COLLECTED MATERIAL =>
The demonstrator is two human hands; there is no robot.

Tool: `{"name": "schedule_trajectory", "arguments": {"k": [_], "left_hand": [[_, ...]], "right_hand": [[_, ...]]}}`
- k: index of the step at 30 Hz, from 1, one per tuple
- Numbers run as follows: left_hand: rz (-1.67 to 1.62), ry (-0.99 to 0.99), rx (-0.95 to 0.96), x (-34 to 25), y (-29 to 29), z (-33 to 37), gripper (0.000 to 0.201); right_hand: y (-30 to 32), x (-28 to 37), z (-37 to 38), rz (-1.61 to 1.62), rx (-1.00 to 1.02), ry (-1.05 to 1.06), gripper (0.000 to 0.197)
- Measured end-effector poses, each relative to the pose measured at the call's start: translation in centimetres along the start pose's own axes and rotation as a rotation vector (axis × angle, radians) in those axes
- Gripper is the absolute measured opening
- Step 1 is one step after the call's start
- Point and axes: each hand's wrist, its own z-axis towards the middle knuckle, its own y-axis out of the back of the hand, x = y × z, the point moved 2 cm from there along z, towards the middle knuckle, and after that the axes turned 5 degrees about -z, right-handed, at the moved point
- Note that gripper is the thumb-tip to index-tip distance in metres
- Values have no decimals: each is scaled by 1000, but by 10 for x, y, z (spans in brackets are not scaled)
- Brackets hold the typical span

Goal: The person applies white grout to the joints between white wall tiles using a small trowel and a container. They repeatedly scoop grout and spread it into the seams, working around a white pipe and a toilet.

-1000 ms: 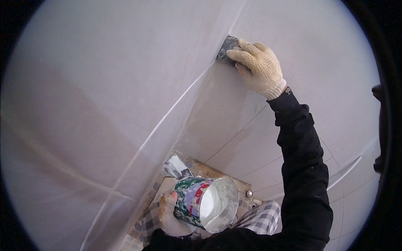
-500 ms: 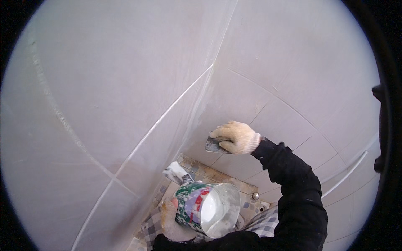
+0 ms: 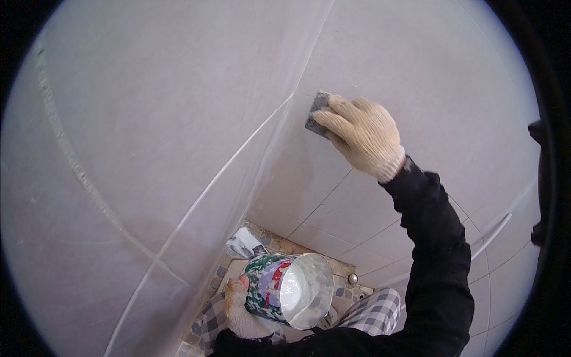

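Observation:
My right hand [image 3: 367,135], in a cream knitted glove, grips a small grey flat scraper [image 3: 317,114] between thumb and fingers. Its blade lies at the right-hand tiled wall [image 3: 410,89], close to the inside corner. Low in front of me, my left hand [image 3: 241,312], also gloved, supports a paint-smeared bucket [image 3: 262,287] of green, lilac and red from its left side. The bucket is tilted, its mouth toward the right. White paste [image 3: 294,288] shows inside it; part of my left hand's grip is hidden behind the bucket.
Another tiled wall [image 3: 137,119] rises on the left, with white-filled joints [image 3: 221,174]. A crumpled white-and-grey object [image 3: 245,243] lies on the patterned floor [image 3: 279,243] by the corner. A round metal fitting [image 3: 353,278] sits near the right wall's base. My checked trouser leg [image 3: 375,309] is beside the bucket.
My right hand has moved up the right-hand wall with the scraper, whose blade has turned more upright. The bucket and left hand have shifted slightly left in the picture.

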Motion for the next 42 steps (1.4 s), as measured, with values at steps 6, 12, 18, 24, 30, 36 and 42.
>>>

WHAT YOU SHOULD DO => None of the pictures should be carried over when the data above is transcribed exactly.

ANSWER =>
The demonstrator is two human hands; there is no robot.

Tool: `{"name": "schedule_trajectory", "arguments": {"k": [_], "left_hand": [[_, ...]], "right_hand": [[_, ...]]}}`
- k: index of the step at 30 Hz, from 1, one per tuple
- Numbers run as follows: left_hand: rz (-1.67 to 1.62), ry (-0.99 to 0.99), rx (-0.95 to 0.96), x (-34 to 25), y (-29 to 29), z (-33 to 37), gripper (0.000 to 0.201); right_hand: y (-30 to 32), x (-28 to 37), z (-37 to 38), rz (-1.61 to 1.62), rx (-1.00 to 1.02), ry (-1.05 to 1.06), gripper (0.000 to 0.197)
- Measured end-effector poses, each relative to the pose measured at the call's start: translation in centimetres along the start pose's own axes and rotation as a rotation vector (axis × angle, radians) in those axes
- Gripper is the absolute measured opening
- Step 1 is one step after the call's start
- Point and axes: each hand's wrist, its own z-axis towards the middle knuckle, its own y-axis out of the back of the hand, x = y × z, the point moved 2 cm from there along z, towards the middle knuckle, and after that the axes turned 5 degrees about -z, right-handed, at the moved point
- Note that gripper is the thumb-tip to index-tip distance in metres
- Values have no decimals: each is scaled by 1000, but by 10 for x, y, z (spans in brackets are not scaled)
- Brackets hold the typical span

Goal: The person applies white grout to the joints between white wall tiles using a small trowel and a container. They repeatedly scoop grout and spread it into the seams, working around a white pipe and a toilet.

-1000 ms: 
-500 ms: 
+0 ms: 

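Observation:
My right hand [image 3: 367,135], in a cream knitted glove, grips a small grey flat scraper [image 3: 317,114] between thumb and fingers. Its blade lies at the right-hand tiled wall [image 3: 410,89], close to the inside corner. Low in front of me, my left hand [image 3: 241,312], also gloved, supports a paint-smeared bucket [image 3: 262,287] of green, lilac and red from its left side. The bucket is tilted, its mouth toward the right. White paste [image 3: 294,288] shows inside it; part of my left hand's grip is hidden behind the bucket.
Another tiled wall [image 3: 137,119] rises on the left, with white-filled joints [image 3: 221,174]. A crumpled white-and-grey object [image 3: 245,243] lies on the patterned floor [image 3: 279,243] by the corner. A round metal fitting [image 3: 353,278] sits near the right wall's base. My checked trouser leg [image 3: 375,309] is beside the bucket.
My right hand has moved up the right-hand wall with the scraper, whose blade has turned more upright. The bucket and left hand have shifted slightly left in the picture.
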
Motion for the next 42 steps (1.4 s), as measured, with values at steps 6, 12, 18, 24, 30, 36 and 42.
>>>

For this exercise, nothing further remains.